• [Instructions to follow] For this exercise, write out the whole listing below exactly, omitting its images.

• [Material provided]

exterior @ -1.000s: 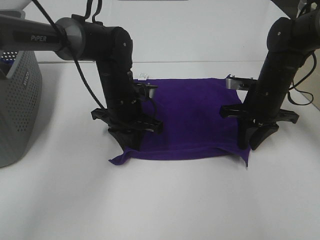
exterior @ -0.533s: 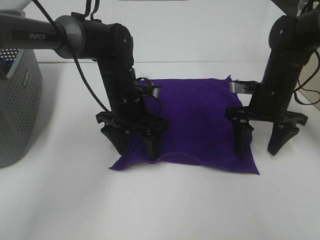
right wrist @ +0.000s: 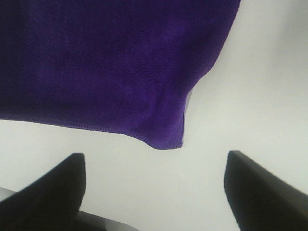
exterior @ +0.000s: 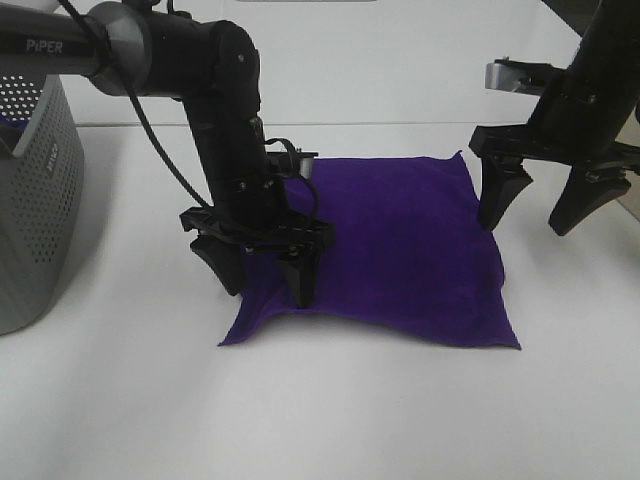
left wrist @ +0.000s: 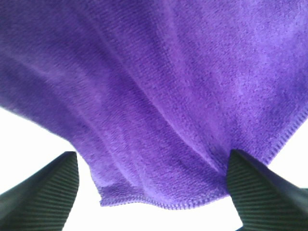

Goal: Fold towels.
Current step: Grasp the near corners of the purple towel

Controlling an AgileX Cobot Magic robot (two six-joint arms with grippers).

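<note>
A deep purple towel point(exterior: 400, 250) lies flat on the white table, its front edge slightly wavy. My left gripper point(exterior: 268, 290) stands open over the towel's front-left corner, one finger off the cloth's left edge and the other touching it. The left wrist view shows that towel corner point(left wrist: 159, 86) lying loose between the open gripper point(left wrist: 151, 158) fingers. My right gripper point(exterior: 526, 225) hangs open in the air, above and just right of the towel's right edge, holding nothing. Beneath the open gripper point(right wrist: 155, 158) in the right wrist view is a towel corner point(right wrist: 106, 62) on the table.
A grey perforated basket point(exterior: 30, 200) stands at the left edge of the table, close to the left arm. White tabletop point(exterior: 350, 410) stretches in front of the towel and to its right.
Both grippers opened and let go of the towel's front corners, which dropped flat. The right arm rose and drew back to the far right; the left lifted slightly.
</note>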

• [Task response]
exterior @ -1.000s: 
exterior @ -0.533s: 
right wrist @ +0.000s: 
exterior @ +0.000s: 
left wrist @ +0.000s: 

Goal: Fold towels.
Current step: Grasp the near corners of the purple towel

Controlling an AgileX Cobot Magic robot (two six-joint arms with grippers).

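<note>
A deep purple towel point(exterior: 400, 250) lies flat on the white table, its front edge slightly wavy. My left gripper point(exterior: 268, 290) stands open over the towel's front-left corner, one finger off the cloth's left edge and the other touching it. The left wrist view shows that towel corner point(left wrist: 159, 86) lying loose between the open gripper point(left wrist: 151, 158) fingers. My right gripper point(exterior: 526, 225) hangs open in the air, above and just right of the towel's right edge, holding nothing. Beneath the open gripper point(right wrist: 155, 158) in the right wrist view is a towel corner point(right wrist: 106, 62) on the table.
A grey perforated basket point(exterior: 30, 200) stands at the left edge of the table, close to the left arm. White tabletop point(exterior: 350, 410) stretches in front of the towel and to its right.
Both grippers opened and let go of the towel's front corners, which dropped flat. The right arm rose and drew back to the far right; the left lifted slightly.
</note>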

What appears above is the full answer.